Migrants deported from the US to El Salvador and now returned to Venezuela tell EL PAÍS about four months of continuous punishment and total uncertainty about their fate

Megacárcel de Nayib Bukele en Ecuador
Florantonia Singer

Several of the Venezuelans who were sent back home from the Terrorism Confinement Center (Cecot) in El Salvador were left with scars on their wrists and ankles. Kneeling with their hands behind their backs or walking crouched down with their hands and feet in handcuffs was part of the daily routine during their four months in President Nayib Bukele’s mega-jail. The Donald Trump administration had sent them there, resorting to an old law against foreign enemies; it was a hellish stop in their irregular deportation process from the United States.

Subdued and cowering. That’s how the entire world saw them in the videos released by the Salvadoran government. And that’s how they remained for much of their stay at Cecot, an impenetrable facility supposedly built to imprison gang members and terrorists as part of the war against gangs launched by the Latin American president, which resulted in the declaration of a state of emergency in March 2022. As a result, 2% of that country’s adult population is behind bars.

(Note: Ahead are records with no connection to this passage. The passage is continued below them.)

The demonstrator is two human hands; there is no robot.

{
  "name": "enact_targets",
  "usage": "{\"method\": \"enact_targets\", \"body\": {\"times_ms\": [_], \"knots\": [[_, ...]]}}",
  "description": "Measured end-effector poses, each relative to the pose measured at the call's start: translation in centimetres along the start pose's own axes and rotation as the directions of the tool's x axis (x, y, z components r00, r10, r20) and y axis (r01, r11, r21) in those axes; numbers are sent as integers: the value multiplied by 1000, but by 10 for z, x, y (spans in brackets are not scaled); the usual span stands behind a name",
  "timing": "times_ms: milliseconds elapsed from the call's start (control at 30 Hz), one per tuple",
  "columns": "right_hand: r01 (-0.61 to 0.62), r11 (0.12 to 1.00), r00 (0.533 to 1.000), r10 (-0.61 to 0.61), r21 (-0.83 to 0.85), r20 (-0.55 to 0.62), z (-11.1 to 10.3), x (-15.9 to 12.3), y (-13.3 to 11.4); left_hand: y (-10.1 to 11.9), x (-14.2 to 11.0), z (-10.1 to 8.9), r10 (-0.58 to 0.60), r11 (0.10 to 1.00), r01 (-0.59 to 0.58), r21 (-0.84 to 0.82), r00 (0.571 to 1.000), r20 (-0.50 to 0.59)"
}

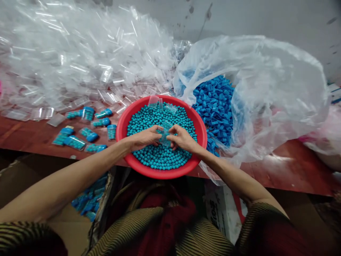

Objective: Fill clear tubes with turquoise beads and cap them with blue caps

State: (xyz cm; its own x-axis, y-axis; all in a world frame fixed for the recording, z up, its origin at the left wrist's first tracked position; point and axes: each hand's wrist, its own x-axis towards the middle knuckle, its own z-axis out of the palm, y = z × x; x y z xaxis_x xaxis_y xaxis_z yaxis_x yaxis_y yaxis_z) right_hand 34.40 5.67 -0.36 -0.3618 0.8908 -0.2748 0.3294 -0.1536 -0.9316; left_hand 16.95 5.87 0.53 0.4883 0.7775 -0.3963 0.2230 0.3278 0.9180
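Note:
A red basin (122, 128) full of small turquoise balls (160, 160) stands at the table's front edge. Over the balls, my left hand (147, 138) and my right hand (182, 138) meet with fingers closed on a clear plastic container (165, 137). It is see-through, so I cannot make out how many pieces are between the fingers. Another clear container (153, 101) and a few more lie on the balls near the basin's far rim.
Clear containers (80, 60) form a big heap at the back left. Filled containers with blue caps (75, 143) lie left of the basin. Blue caps (213, 106) spill from a clear plastic bag (279, 89) on the right. Below left, a cardboard box (71, 227) holds more filled ones.

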Motion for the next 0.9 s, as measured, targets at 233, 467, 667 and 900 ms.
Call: {"method": "enact_targets", "body": {"times_ms": [233, 467, 667, 900], "knots": [[-3, 999, 993, -2, 44, 116, -2, -9, -10, -9, -1, 18, -2, 1000, 2, 1, 995, -103], [269, 474, 947, -288, -838, 140, -15, 16, -29, -17, -5, 13, 177, 862, -55, 503, 964, -197], [297, 365, 949, -218, -882, 229, -22, 41, -17, -19, -11, 13, 208, 826, -71, 560, 961, -184], [22, 999, 999, -24, -47, -42, -5, 10, 3, -18, -8, 17, 225, 836, -135, 531, 968, -108]]}}
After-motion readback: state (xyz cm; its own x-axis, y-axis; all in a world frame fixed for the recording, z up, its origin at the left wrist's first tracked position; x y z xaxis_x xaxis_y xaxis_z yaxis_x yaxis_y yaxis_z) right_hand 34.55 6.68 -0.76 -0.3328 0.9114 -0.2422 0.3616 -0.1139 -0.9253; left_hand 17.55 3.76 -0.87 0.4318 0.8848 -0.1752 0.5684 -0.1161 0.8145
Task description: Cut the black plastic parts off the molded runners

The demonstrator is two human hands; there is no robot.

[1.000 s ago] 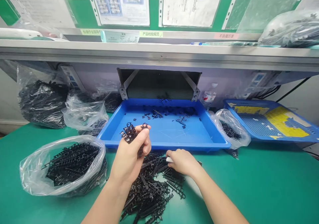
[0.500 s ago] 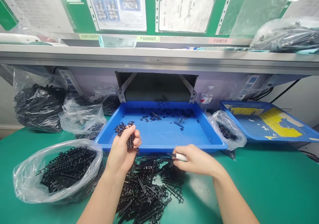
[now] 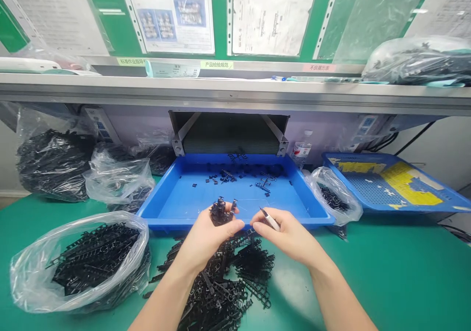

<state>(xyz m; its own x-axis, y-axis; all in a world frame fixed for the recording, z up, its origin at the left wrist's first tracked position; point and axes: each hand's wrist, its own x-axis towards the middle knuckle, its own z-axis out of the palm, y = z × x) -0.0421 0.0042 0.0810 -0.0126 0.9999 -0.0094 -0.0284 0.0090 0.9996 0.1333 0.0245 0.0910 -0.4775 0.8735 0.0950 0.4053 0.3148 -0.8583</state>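
The person's 2 bare hands work low in the middle of the frame, just in front of the near rim of a blue plastic tray (image 3: 158,223). The left hand (image 3: 206,242) is curled shut around a clump of black molded plastic parts (image 3: 221,212), which sticks up above the fingers. The right hand (image 3: 290,235) pinches a slim white-handled tool (image 3: 271,219) between thumb and fingers, its thin tip pointing up and left toward the clump. The tip is too small to tell as a blade or a scribe. The 2 hands sit just apart, not touching. The step in hand looks like close work on these parts, and the next move appears to call for the left hand to hold the clump steady while the tip is brought against it. Beneath the hands, a loose heap of black molded parts (image 3: 217,292) lies on the green tabletop (image 3: 386,277). A clear plastic bag (image 3: 33,282) of similar parts lies open at lower left, and small black pieces (image 3: 228,176) are scattered in the tray. Another clear bag (image 3: 333,193) of black parts sits just right of the tray.
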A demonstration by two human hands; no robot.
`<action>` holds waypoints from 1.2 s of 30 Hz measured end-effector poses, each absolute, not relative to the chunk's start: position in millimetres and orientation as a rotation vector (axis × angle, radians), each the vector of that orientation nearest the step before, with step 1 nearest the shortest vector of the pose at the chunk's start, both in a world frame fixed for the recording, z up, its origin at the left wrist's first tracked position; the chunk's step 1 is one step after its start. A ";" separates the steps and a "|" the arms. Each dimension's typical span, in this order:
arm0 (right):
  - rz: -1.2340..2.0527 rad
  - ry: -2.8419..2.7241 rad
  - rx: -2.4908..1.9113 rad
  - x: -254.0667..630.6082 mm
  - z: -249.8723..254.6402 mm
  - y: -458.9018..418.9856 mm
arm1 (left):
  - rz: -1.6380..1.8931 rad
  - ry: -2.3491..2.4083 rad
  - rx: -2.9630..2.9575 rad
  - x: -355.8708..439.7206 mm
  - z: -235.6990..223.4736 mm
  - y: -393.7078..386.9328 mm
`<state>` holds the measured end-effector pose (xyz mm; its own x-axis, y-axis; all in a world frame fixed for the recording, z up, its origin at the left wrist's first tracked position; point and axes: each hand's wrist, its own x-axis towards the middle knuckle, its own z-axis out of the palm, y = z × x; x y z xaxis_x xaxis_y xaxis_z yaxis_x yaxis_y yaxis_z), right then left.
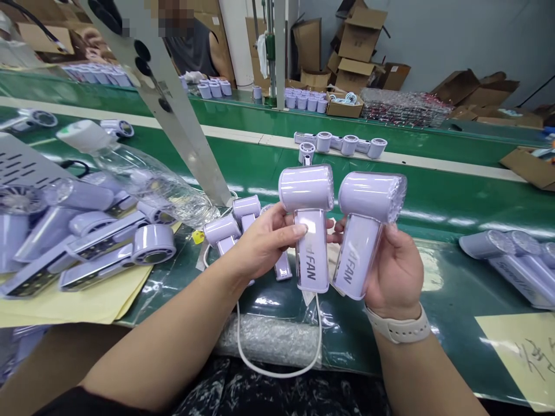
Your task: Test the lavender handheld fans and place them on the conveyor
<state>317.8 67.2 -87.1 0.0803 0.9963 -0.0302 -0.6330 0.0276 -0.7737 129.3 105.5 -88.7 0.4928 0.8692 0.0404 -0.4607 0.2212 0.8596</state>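
Note:
Two lilac handheld fans are raised side by side over the bench. My left hand (271, 237) grips the left handheld fan (306, 188) at the top of its handle, thumb across the front. Around the right handheld fan (366, 196), close below its head, my right hand (396, 263) is closed; a pale watch strap (399, 326) circles that wrist. Both handles show the word FAN. A white cable (277, 374) loops below the left fan; where its upper end joins is hidden. Behind my left hand lie more lilac fans (222, 231), partly covered by it.
At left, several fans (151, 245) lie on yellow paper (87, 306), beside a clear plastic bottle (143, 170). A slanted metal post (173, 110) rises nearby. More fans (515, 260) lie at right. Across the green belt (433, 190), a person (197, 52) sits near lilac parts.

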 end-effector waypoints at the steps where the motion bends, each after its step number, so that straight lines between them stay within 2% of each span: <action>1: 1.377 -0.645 -0.721 316.3 -86.8 67.2 | 0.985 0.517 0.973 128.5 -89.1 105.7; 19: 1.358 -0.549 -0.912 308.2 -86.0 68.8 | 0.904 0.638 0.984 126.3 -94.0 105.9; 32: 1.416 -0.654 -0.799 311.3 -84.2 69.4 | 0.884 0.695 0.996 120.0 -91.8 113.0; 36: 1.225 -0.885 -0.901 320.8 -90.6 66.0 | 0.973 0.731 1.170 121.9 -89.4 112.0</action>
<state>320.8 66.0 -90.6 0.1241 0.9897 0.0706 -0.3776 0.1129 -0.9191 121.9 112.0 -89.4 0.4194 0.9077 0.0166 -0.2374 0.0920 0.9670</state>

The 252 Venezuelans are among the few people who have been able to tell their story, although when they arrived at Cecot they were told they would never leave.

During one of the worst 131 days of his life, 26-year-old Ángel Bolívar Cruz was dragged out of his cell on his knees. They took him to the “pit” (others call it “the hole,” others “the island”), kicked him in the chest, and stepped on his handcuffed hands. It left a mark on his wrist. Then they beat him with a hose, hitting him on his back, and left him alone in the dark. He was in the pit at least twice. Once, because he wanted to take another shower to cool off from the heat they were experiencing daily due to the enormous lamps in the space where they were held. Another time, because he actively participated in one of the two revolts organized by Venezuelans to demand better treatment. “They gave us all welcome blows when we arrived,” says Ángel, who was detained in the United States for lacking documentation on December 23, 2024, in Dallas, while working as a delivery driver. “But they beat me too much.”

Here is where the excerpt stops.